First a question, did you install Timbuktu Pro. It is considered malware. See the following.

http://www3.ca.com/securityadvisor/pest/pest.aspx?id=453076680

You should really look to see if it can be uninstalled via Add/Remove programs.

 

It could be a security risk but it is up to you!

Try the below procedure.

If you are using WinXP or WinMe, make sure you have system restore disabled (per the tutorial).
For all OS types, make sure viewing of hidden files is enabled (per the tutorial).

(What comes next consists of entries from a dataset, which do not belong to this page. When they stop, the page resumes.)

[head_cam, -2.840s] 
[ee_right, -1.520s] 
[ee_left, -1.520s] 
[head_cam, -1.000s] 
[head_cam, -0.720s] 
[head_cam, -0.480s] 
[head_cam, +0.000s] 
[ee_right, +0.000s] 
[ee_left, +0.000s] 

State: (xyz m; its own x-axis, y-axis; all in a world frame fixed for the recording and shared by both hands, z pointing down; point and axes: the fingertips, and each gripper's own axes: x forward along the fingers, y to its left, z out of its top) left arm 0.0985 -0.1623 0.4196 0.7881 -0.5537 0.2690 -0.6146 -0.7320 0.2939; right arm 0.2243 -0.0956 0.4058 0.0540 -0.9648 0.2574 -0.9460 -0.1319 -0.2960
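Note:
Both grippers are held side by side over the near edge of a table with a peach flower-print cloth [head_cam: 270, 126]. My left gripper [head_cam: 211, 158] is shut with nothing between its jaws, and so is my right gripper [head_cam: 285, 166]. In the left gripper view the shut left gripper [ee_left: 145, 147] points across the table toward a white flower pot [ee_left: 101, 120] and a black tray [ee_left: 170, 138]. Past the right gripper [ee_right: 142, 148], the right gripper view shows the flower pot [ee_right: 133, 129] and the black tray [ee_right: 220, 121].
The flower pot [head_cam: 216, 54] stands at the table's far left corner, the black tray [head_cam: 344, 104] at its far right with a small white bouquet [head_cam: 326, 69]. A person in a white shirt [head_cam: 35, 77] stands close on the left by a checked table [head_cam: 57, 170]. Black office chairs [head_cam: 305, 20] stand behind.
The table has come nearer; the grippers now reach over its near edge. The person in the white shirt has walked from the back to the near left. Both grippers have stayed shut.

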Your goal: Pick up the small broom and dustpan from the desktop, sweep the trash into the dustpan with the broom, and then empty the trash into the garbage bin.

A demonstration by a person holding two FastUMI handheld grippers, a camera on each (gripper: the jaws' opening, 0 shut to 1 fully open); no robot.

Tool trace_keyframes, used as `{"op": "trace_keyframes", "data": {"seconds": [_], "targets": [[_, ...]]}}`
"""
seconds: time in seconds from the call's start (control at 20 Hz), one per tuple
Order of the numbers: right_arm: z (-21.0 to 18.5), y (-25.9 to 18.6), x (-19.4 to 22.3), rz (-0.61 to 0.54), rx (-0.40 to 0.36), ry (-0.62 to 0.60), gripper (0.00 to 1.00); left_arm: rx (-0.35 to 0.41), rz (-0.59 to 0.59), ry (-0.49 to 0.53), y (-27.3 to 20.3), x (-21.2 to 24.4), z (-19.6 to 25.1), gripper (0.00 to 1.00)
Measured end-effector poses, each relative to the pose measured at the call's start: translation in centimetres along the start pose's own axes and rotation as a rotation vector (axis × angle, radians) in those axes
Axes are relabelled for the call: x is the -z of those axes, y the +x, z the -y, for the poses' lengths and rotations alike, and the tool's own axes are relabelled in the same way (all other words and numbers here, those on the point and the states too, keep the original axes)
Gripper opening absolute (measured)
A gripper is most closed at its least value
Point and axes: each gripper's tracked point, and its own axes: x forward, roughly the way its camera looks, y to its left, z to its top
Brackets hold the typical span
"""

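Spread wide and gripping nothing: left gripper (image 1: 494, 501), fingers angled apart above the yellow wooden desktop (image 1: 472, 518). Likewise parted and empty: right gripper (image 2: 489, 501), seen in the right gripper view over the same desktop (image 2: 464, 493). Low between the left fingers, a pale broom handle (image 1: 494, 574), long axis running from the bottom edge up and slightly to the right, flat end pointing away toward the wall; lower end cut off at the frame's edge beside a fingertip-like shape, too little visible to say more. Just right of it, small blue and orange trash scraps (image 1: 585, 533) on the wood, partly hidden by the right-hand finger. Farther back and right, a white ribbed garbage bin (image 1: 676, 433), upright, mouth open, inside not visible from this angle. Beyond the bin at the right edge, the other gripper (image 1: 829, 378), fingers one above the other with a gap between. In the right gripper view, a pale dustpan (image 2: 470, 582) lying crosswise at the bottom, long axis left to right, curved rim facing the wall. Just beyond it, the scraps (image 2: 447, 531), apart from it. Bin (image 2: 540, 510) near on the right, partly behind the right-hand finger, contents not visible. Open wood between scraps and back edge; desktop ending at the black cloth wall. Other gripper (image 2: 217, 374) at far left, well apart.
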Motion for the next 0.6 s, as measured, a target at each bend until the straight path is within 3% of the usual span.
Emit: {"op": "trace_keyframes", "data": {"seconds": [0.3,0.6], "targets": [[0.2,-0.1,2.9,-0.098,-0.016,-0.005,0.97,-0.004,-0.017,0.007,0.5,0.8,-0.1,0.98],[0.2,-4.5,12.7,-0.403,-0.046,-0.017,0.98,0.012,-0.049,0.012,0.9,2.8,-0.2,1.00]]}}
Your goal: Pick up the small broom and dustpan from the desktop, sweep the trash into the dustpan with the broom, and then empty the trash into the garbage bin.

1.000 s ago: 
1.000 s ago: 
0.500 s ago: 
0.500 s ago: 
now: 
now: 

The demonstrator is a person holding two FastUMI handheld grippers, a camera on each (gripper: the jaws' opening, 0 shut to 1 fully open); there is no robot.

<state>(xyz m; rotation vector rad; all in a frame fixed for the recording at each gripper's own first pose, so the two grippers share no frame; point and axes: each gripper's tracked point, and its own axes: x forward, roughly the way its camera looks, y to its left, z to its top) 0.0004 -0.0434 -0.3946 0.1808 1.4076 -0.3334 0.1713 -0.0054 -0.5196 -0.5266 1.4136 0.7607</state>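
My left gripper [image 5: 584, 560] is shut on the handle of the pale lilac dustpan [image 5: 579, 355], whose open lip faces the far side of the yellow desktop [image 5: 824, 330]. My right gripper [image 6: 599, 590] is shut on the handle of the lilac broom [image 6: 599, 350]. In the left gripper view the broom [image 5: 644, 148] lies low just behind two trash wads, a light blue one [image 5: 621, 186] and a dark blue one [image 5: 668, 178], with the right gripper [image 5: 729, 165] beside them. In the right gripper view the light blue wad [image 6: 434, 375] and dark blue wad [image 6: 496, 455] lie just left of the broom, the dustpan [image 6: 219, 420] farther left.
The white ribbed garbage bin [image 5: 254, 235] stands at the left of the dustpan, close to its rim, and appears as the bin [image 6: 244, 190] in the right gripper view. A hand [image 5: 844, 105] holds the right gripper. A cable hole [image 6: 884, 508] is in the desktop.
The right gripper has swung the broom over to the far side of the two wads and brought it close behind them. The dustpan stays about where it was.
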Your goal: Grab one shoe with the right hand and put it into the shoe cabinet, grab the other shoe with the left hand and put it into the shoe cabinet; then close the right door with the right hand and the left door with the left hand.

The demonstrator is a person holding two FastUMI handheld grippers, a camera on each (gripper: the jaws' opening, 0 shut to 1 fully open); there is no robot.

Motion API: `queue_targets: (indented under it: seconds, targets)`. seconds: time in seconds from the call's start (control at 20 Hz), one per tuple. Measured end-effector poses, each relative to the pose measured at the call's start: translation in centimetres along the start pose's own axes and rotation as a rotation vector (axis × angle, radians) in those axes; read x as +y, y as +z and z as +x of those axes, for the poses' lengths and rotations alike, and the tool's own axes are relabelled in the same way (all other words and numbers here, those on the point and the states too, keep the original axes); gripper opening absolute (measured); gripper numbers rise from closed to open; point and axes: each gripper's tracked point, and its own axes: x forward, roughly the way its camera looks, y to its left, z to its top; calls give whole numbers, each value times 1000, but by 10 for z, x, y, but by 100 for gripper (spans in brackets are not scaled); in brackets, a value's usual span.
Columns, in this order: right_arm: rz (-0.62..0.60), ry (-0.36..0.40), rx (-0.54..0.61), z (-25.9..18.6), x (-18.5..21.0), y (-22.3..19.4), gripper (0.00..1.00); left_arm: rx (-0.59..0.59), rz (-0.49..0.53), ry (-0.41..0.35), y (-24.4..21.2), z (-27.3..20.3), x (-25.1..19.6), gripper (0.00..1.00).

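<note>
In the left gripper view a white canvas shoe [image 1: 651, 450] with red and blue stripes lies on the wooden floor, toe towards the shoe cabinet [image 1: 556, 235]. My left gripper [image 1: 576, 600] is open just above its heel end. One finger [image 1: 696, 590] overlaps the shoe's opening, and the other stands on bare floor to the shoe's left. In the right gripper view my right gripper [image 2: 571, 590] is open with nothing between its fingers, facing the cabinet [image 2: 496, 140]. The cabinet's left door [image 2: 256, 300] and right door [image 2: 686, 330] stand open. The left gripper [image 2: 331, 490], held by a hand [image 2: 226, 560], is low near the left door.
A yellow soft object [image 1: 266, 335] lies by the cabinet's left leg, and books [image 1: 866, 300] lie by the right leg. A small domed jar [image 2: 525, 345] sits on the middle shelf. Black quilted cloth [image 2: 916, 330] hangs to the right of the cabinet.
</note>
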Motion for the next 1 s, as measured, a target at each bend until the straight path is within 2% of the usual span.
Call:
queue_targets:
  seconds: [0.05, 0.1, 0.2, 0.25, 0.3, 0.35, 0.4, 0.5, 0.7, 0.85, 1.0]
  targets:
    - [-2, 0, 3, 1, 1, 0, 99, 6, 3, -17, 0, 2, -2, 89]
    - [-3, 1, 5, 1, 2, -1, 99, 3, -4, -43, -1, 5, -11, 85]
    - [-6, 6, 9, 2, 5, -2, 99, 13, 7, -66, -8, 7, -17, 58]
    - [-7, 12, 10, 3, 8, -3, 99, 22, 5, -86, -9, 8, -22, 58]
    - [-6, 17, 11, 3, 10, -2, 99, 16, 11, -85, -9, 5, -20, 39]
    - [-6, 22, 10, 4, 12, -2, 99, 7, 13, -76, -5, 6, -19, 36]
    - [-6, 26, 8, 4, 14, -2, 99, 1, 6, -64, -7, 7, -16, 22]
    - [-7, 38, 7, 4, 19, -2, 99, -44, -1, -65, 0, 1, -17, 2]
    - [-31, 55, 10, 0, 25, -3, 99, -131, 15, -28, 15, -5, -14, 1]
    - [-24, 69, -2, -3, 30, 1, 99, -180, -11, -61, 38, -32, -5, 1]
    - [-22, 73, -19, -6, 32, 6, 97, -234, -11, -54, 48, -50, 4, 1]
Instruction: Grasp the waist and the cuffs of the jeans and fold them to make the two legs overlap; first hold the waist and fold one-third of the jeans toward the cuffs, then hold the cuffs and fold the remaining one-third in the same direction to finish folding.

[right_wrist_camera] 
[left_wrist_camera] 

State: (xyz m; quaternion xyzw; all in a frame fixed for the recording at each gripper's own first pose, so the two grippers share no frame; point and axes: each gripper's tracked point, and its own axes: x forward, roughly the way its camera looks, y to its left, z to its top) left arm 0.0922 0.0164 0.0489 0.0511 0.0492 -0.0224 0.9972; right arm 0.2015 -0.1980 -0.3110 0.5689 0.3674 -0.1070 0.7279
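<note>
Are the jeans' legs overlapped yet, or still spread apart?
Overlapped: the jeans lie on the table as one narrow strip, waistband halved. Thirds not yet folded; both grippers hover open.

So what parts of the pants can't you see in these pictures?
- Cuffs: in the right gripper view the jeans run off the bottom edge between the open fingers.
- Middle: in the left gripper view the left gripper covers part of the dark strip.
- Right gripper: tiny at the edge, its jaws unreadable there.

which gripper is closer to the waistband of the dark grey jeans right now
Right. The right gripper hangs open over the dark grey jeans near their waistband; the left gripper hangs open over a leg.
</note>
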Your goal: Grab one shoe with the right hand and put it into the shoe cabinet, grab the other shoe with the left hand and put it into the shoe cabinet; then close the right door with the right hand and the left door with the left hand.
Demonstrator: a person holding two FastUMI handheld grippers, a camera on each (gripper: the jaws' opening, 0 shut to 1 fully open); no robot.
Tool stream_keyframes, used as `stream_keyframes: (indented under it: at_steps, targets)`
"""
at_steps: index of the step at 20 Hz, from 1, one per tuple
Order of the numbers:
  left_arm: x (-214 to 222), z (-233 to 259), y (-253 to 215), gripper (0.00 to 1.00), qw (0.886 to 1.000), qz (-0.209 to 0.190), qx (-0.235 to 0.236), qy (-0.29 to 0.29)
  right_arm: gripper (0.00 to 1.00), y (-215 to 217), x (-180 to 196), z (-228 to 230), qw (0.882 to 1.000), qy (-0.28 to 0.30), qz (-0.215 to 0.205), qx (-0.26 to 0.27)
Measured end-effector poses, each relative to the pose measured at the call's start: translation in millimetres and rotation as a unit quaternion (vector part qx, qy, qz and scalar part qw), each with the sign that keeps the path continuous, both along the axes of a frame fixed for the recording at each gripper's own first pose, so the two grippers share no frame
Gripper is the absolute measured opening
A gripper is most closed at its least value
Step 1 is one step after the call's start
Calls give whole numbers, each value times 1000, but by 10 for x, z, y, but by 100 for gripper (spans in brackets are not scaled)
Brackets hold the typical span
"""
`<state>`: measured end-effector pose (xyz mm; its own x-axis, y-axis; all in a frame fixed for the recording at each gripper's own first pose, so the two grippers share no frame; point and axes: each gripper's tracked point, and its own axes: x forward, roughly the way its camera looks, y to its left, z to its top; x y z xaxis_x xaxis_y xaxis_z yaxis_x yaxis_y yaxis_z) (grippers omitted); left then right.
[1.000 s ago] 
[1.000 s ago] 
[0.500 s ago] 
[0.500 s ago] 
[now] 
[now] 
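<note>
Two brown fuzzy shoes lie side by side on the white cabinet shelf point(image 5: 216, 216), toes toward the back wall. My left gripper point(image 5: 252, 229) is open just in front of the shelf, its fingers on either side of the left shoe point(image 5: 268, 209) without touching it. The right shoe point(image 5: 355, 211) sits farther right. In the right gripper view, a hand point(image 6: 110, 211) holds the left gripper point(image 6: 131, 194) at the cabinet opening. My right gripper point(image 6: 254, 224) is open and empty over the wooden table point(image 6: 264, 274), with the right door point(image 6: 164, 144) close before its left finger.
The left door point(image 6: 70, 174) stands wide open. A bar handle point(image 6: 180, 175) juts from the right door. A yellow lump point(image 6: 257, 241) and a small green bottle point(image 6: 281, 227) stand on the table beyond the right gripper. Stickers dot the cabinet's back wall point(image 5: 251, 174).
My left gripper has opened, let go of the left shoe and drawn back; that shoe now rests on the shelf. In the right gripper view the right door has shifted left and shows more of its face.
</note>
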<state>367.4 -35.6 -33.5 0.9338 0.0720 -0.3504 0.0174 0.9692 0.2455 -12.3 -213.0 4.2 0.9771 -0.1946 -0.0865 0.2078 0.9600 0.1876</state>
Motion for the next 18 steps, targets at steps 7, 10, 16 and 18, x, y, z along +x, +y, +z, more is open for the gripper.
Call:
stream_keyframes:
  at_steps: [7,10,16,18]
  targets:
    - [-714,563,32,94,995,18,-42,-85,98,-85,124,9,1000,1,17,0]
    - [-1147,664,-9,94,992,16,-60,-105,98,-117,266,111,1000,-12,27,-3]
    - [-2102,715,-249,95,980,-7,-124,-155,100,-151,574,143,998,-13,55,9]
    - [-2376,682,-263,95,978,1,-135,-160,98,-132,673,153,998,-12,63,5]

Run HijackThis and select the following lines but DO NOT CLICK FIX until you exit all browser sessions including the one you are reading in right now:
O4 - HKLM\..\Run: [Key2] C:\WINDOWS\system\serve.exe
O4 - Startup: I.url

After clicking Fix, exit HJT.
Boot into safe mode and use Windows Explorer to delete:
C:\WINDOWS\system\serve.exe
C:\Documents and Settings\All Users\Start Menu\Programs\Startup\I.url

You should look in each user account for the I.url file. So replace the All Users in the above with each actual user account ID.

If you get an error when deleting a file. Right click on the file and check to see if the read only attribute is checked. If it is, uncheck it and try again. Other wise open Task Manager and kill the process if running then delete the file.

Now run Ccleaner (installed while running the READ ME FIRST).
Now reboot in normal mode and post a new HJT log. And tell us how things are working.

 

You did not post the follow up HJT log I requested.

Recycler is you Recycle Bin. The place where all deleted files go. Have you tried using the double clicking on your Recycle Bin icon on your Desktop and then select Empty Recycle Bin. Do this for wach user account if necessary. If this does not work, there could be another hidden problem.

If you cannot empty the Recycle Bin, follow the steps below:

Download: Generic Detection Tool - NT/2000/XP

Extract all the files from the Generic Detection Tool into its own folder.
Then run find.bat. Post the log it creates back here as an attachment. Wait long enough for it to complete. It does take awhile. A notepad window will pop up when finished with the log in it.